Mysterious Mono 100s

Sean and Gunther are the detectives of the pencil world. While Sean has specialised in solving cold cases Gunther is investigating up-to-date issues.

In Gunther’s latest blog post (in German / automated English translation from Google here, from Bing here) he is having a closer look at the new Vietnamese made Tombow Mono 100s.

Mystery solved – thank you, Lexikaliker.

I support his hypothesis that the blind code on the pencils is in the format YYMM. I bought most of my Mono 100s in 2009 and the blind codes of my Monos start with 08 and 09.

In case you wonder about my photo: After some of the original occupants of my Mono 100 case moved out the remaining Monos invited the two Faber brothers to move in.

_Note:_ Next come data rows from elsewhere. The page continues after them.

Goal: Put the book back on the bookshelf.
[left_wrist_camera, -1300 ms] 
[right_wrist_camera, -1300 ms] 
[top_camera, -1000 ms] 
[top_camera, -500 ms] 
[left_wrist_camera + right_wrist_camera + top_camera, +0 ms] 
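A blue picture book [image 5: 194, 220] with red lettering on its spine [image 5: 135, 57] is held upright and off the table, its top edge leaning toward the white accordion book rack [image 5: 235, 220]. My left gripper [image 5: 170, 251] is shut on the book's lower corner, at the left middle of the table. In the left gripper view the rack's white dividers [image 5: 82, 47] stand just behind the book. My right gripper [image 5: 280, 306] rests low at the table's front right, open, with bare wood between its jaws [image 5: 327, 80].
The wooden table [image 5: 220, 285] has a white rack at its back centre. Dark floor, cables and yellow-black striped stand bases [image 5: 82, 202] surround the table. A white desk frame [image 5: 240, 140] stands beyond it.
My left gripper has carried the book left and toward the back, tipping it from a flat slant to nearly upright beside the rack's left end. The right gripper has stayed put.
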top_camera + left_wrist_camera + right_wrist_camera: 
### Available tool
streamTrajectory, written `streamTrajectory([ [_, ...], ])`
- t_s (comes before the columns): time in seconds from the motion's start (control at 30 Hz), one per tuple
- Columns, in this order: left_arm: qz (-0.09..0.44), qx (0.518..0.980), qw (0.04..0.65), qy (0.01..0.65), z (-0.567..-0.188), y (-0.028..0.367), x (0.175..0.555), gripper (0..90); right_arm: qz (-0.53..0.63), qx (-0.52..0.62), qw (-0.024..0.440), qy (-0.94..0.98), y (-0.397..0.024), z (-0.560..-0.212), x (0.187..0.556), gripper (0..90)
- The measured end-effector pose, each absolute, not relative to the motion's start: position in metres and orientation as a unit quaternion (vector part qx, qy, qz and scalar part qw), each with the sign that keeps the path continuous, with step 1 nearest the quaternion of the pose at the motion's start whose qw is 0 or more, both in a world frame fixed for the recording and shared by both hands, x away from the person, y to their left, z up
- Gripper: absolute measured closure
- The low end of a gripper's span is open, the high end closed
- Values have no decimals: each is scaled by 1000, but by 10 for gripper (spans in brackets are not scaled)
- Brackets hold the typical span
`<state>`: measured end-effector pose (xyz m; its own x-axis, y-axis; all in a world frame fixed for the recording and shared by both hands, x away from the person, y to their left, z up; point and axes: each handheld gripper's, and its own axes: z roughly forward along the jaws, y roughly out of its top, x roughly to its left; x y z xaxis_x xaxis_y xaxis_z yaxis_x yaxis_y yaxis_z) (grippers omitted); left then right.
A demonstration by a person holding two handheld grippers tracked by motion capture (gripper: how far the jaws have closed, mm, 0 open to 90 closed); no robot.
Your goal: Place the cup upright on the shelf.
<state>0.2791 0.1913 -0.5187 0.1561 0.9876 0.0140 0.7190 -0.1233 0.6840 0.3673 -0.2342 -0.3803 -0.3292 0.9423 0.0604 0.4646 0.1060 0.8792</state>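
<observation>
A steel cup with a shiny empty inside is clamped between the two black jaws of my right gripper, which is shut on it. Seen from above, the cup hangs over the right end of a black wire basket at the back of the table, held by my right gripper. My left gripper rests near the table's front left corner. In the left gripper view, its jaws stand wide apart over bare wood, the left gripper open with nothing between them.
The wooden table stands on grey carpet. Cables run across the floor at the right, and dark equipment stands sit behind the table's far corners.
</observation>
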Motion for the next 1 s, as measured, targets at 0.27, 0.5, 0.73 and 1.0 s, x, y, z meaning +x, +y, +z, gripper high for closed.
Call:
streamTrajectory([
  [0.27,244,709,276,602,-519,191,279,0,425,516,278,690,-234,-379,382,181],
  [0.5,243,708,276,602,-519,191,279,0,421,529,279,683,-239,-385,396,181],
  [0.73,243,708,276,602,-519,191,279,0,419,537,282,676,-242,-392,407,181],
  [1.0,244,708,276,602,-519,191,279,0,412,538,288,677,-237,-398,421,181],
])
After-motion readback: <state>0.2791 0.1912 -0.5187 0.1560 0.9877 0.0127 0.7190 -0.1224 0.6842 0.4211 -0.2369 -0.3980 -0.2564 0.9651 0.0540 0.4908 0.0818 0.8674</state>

8 thoughts on “Mysterious Mono 100s”

  1. How do the Mono 100s compare to the Mono Professionals in your estimation? I have a wide range of Mono Pros and it is hard to imagine a nicer drawing pencil outside of the original Blackwing 602 (not the Palomino ones!).

  2. Thank you for your comment.
    I don’t know how they compare, I haven’t really done a comparison of these as I don’t have that many of them, so I don’t tend to use them too often (so that they last longer ;^P )

    I guess you like the Mono Pro more than the Mono 100. What is the difference for your way of using them?

  3. @Ninth Wave Designs: I’ve used both the Mono 100s and Mono Professional quite a lot, and I liked both about the same. If there was any difference between the graphite cores, I couldn’t tell. The overall standard of the finish on the Mono 100s is nicer than the Professionals — thicker lacquer, better imprints. I’d guess that the Professional leaves off some of the polish to make them more affordable as a working pencil.

    It’s disappointing that they’ve started outsourcing the production of the Mono 100, especially since the quality isn’t the same. Mono 100s are pretty much my favourite ever pencils, partly because I always knew they would be of truly excellent quality.

  4. I use them almost exclusively for writing, with the occasional doodle. As such, my preference runs to the HB, B, and F grades.

    A more creative friend of mine used Mono 100s for drawing, as they were available in the local art gallery gift shop before it closed for renovation. She took the other grades of Mono Professional from me — I bought a mixed dozen — and switched to using those instead. She said there was no noticeable difference and they were cheaper than the Mono 100s.

  5. …and I guess they are a bit nicer to the environment as you don’t have those plastic ends for landfill (unless they get collected).

  6. Thank you Koralotov for the information on the comparison. I have only one Mono 100 HB to compare, whereas I have a wide range of grades of Japanese produced Mono Professionals. I can’t tell the difference in the core in the sample I have between the two lines – they seem identically smooth and fine. I use them for drawing primarily, and as I mentioned, they are my favorites. I am sad to hear that the quality has suffered with the Vietnam production, but I put away several dozens of these when I originally got them, so they should last me a while!